また、一部の調査機関は、AI分野への巨額投資の多くがまだ成果を上げていない点を指摘する。マサチューセッツ工科大学(MIT)の調査によれば、投資総額4000億ドルにのぼる300件のAIプロジェクトのうち、95%が黒字化していないという。

世界のAI支出見通しと電力・データセンター投資規模

投資銀行UBSの予測によると、2025年末までの世界全体のAI関連支出は、3750億ドル(約57兆円)に達する見通しだ。同行は、AIへの年間支出が2026年には5000億ドル(約76兆円)に拡大し、電力需要の増加に伴うエネルギー関連支出が2030年までに年間3兆ドル(約456兆円)を上回ると見込んでいる。
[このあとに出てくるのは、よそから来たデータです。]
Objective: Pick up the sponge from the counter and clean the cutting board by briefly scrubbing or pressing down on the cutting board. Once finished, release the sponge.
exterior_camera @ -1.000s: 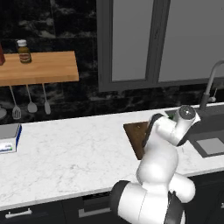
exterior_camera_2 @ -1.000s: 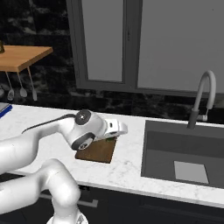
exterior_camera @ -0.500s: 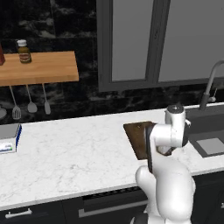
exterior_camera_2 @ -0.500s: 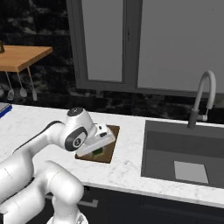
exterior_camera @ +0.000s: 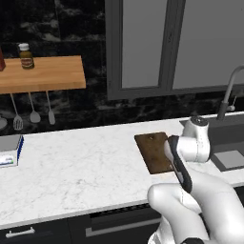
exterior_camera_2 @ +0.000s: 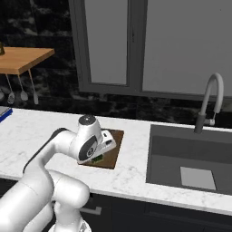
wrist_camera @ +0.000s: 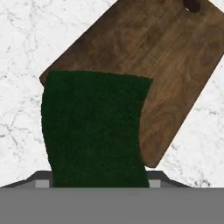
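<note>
The dark brown cutting board (exterior_camera: pixel 152 151) (exterior_camera_2: pixel 115 152) (wrist_camera: pixel 175 65) lies on the white marble counter (exterior_camera: pixel 81 167) (exterior_camera_2: pixel 27 131), just left of the sink. My gripper (exterior_camera_2: pixel 99 155) hangs low over the board's near end and is shut on the sponge (exterior_camera_2: pixel 96 158). In the hand view the sponge's dark green top (wrist_camera: pixel 94 127) covers the fingertips and overlaps the board's near corner and a strip of counter. Whether the sponge touches the board I cannot tell. In the left base view my own arm hides the hand.
A sink (exterior_camera_2: pixel 190 163) with a curved faucet (exterior_camera_2: pixel 210 97) (exterior_camera: pixel 228 90) lies right of the board. At the left, a wooden wall shelf (exterior_camera: pixel 43 74) carries a bottle (exterior_camera: pixel 26 55), utensils (exterior_camera: pixel 33 112) hang below it, and a blue-and-white box (exterior_camera: pixel 9 150) sits on the counter.
The hand has carried the sponge from the board's far right side toward its near end, and the arm has swung round with it. The grip on the sponge has stayed the same.
</note>
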### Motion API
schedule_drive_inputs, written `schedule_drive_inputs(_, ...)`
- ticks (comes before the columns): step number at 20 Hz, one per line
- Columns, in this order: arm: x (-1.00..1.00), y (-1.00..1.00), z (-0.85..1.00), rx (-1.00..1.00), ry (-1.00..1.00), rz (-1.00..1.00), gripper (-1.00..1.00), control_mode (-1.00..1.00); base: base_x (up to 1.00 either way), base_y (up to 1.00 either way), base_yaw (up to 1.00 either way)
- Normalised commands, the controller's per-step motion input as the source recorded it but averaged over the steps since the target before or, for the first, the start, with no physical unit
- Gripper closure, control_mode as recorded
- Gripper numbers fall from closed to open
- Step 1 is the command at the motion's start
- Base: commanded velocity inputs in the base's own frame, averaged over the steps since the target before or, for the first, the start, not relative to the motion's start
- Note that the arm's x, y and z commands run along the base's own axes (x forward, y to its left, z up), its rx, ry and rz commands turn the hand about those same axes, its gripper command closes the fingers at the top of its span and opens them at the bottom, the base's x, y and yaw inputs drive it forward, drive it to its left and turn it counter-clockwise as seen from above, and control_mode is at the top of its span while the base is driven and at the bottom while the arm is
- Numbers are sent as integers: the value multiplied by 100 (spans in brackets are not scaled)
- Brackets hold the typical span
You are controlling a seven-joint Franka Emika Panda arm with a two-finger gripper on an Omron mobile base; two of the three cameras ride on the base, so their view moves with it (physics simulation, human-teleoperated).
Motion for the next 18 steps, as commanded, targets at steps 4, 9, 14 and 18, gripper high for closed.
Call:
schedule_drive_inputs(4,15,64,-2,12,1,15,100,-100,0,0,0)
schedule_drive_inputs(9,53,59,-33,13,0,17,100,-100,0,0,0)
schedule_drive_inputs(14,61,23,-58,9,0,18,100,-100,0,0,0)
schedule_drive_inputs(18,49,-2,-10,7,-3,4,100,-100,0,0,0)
また、コンサルティング会社マッキンゼーの推計では、企業によるデータセンターへの累計支出は2030年までに6兆7000億ドル(約1018.4兆円)に上り、その大半がAIチップを中心としたシステム構築に充てられるという。

「AIバブル」領域にあるのか? その崩壊はあるか

エコノミストは、AI投資の流れが世界市場を揺るがしかねないと警告しており、現在の市場環境を2000年のドットコムバブル崩壊になぞらえる声もある。バンク・オブ・アメリカが今月発表した調査によると、投資家の約54%が「AI関連資産はすでにバブル領域にある」と回答している。AI関連銘柄が本来の価値を上回って買われ、「急落のリスクを抱えている可能性」が示唆された。

シンガポールの政府系ファンドGICの最高投資責任者ブライアン・ヨーは、AI関連のスタートアップの調達額が過去最高に達しており、「AIを名乗るだけの企業が過大評価されている」と指摘した。

フォーブスは、OpenAIのChatGPTやxAIのGrokなど複数のAIチャットボットに「AIバブルが起きているか」と質問した。GrokとChatGPTはいずれも「バブルが起きている」と回答し、PerplexityとMicrosoft Copilotは「その兆候がある」とした。メタのMeta AIとグーグルのGeminiは「バブルと断定するのは議論の余地がある」と答えた。多くのチャットボットは「投資家の熱狂は持続不可能なレベルにある」と指摘する一方で、テクノロジーそのものやAI関連製品に問題があるわけではないと付け加えた。